→ **THE TASK**: In the data that follows, find each line containing "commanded" and copy it.

→ **EXERCISE DATA**:
================
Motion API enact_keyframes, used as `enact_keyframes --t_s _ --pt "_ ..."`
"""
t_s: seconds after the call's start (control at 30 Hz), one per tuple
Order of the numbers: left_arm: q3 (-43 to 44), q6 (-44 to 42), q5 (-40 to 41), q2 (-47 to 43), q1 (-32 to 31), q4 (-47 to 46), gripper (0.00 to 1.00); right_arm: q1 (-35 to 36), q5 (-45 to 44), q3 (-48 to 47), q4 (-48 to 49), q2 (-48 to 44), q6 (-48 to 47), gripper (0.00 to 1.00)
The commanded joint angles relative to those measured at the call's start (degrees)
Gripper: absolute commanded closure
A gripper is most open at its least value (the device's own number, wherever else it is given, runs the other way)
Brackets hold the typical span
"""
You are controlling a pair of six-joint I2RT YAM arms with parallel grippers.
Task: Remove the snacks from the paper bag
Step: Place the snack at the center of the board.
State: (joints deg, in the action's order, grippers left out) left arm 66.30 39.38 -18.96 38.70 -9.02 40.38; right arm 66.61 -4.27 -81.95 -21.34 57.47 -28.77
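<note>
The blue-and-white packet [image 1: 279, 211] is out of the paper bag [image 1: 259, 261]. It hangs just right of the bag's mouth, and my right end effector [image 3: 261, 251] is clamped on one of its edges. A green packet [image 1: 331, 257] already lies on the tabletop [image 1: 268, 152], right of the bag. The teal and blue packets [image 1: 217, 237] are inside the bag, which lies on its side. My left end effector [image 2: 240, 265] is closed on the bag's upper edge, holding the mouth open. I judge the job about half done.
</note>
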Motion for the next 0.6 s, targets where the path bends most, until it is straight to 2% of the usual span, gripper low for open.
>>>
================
→ **SOLUTION FOR THIS TASK**:
The commanded joint angles relative to those measured at the call's start (degrees)
Gripper: absolute commanded closure

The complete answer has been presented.